**Work to complete**
In the listing below, identify each line with the word "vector" and return those lines.

**Given data**
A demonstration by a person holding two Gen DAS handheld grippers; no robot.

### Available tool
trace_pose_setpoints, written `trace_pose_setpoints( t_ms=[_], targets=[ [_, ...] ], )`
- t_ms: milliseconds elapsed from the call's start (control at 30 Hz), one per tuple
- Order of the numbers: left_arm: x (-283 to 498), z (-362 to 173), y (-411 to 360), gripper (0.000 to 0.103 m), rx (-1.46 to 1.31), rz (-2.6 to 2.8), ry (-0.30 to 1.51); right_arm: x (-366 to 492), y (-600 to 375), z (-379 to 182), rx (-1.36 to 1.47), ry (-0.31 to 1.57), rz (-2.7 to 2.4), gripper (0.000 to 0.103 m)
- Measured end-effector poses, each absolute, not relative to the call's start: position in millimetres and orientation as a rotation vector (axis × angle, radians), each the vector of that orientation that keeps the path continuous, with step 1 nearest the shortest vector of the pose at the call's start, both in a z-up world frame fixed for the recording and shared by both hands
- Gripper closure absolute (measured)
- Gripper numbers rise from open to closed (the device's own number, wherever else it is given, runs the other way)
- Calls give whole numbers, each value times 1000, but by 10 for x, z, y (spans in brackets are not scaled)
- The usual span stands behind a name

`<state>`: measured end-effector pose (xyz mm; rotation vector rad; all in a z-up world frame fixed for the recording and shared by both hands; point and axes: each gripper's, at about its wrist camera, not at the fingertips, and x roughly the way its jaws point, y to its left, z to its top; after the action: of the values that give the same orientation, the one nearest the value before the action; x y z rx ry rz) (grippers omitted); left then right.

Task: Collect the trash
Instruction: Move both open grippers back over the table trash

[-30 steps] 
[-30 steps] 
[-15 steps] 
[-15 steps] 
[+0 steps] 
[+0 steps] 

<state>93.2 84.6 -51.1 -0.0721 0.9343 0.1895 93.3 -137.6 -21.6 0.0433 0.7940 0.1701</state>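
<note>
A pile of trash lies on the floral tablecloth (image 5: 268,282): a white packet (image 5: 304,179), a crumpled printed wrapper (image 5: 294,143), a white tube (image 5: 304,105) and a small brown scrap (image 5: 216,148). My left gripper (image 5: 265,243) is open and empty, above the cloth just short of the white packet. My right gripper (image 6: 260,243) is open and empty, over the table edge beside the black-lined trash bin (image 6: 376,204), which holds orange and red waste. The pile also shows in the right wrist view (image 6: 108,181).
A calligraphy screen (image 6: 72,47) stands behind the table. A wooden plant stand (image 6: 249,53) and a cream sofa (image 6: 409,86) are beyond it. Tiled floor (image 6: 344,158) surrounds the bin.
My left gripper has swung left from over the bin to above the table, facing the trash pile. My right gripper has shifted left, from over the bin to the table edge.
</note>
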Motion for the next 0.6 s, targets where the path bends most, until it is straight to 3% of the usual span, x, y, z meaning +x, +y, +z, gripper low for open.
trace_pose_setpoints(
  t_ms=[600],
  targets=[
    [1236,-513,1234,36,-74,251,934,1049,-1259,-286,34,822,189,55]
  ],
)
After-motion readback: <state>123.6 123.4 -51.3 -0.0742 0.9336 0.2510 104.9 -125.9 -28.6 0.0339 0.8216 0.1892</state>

**Response to this task**
- Measured end-effector poses, each absolute, not relative to the call's start: position in millimetres and orientation as a rotation vector (axis × angle, radians), each the vector of that orientation that keeps the path continuous, with step 1 nearest the shortest vector of the pose at the call's start, both in a z-up world frame fixed for the recording and shared by both hands
`<state>`: measured end-effector pose (xyz mm; rotation vector rad; all in a z-up world frame fixed for the recording and shared by both hands; point and axes: each gripper's, at about its wrist camera, not at the fingertips, and x roughly the way its jaws point, y to its left, z to its top; after the action: of the values that give the same orientation, the one nearest the value before the action; x y z rx ry rz) (grippers omitted); left then right.

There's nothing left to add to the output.